Research findings illustrated that public sector workers are, on average, worse off in the recently introduced Career Average (CARE) Pension schemes. However, the average masks substantial occupational variation: those in the Prison Service, Teaching and NHS Nurses schemes, although still adversely affected, are less so than other groups. This research also found that doctors are also substantial losers in the move from Final Salar to CARE schemes. 
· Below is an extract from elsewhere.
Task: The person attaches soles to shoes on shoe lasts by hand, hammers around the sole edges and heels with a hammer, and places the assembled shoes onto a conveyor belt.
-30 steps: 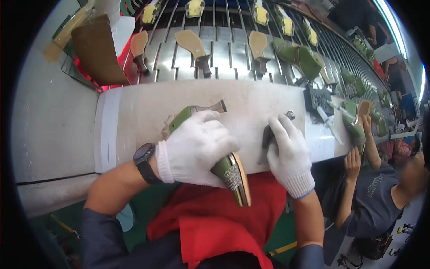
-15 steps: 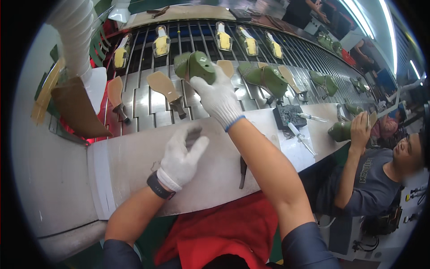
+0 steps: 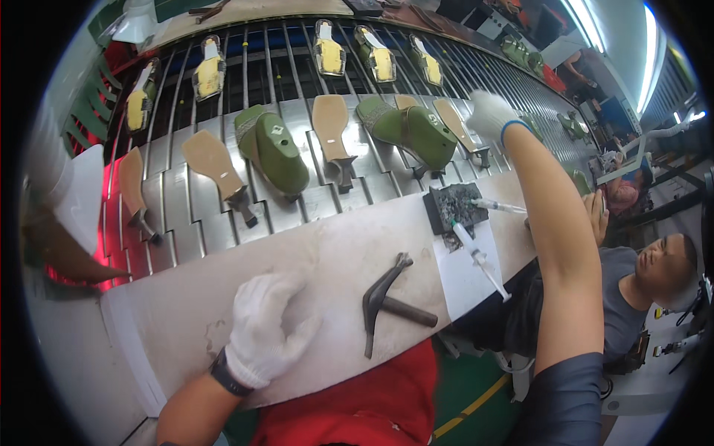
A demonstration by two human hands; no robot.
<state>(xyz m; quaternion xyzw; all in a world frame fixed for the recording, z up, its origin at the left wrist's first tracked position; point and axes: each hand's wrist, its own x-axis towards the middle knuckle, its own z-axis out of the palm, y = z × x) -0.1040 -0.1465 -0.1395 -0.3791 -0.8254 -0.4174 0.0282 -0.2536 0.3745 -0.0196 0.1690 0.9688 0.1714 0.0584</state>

The Police and Fire Services are much worse off. This research shows between £300k and nearly £500k 'lost' by the current CARE scheme members relative to their older counterparts in the Final Salary pre-2012 scheme. This analysis makes clear how these larges differences occur due to changing retirement ages and accrual rates.

Female teachers and doctors fare better under the CARE pension reforms than their male counterparts. When a comparison is made between public and private sector counterparts of directly comparable groups (such as teachers and nurses), it is shown that the public and private sector workers are in fact slightly better off in terms of Accumulated Lifetime Totle Reward (ALTR) levels.

This research will inform future discussions about:

  1. The consequences of recent pension reforms and how this could determine future pension changes.
  2. How pay and pension comparisons might be made in the future.
  3. The extent to which specific occupations have been affected by recent CARE pension changes and whether this needs to be tackled.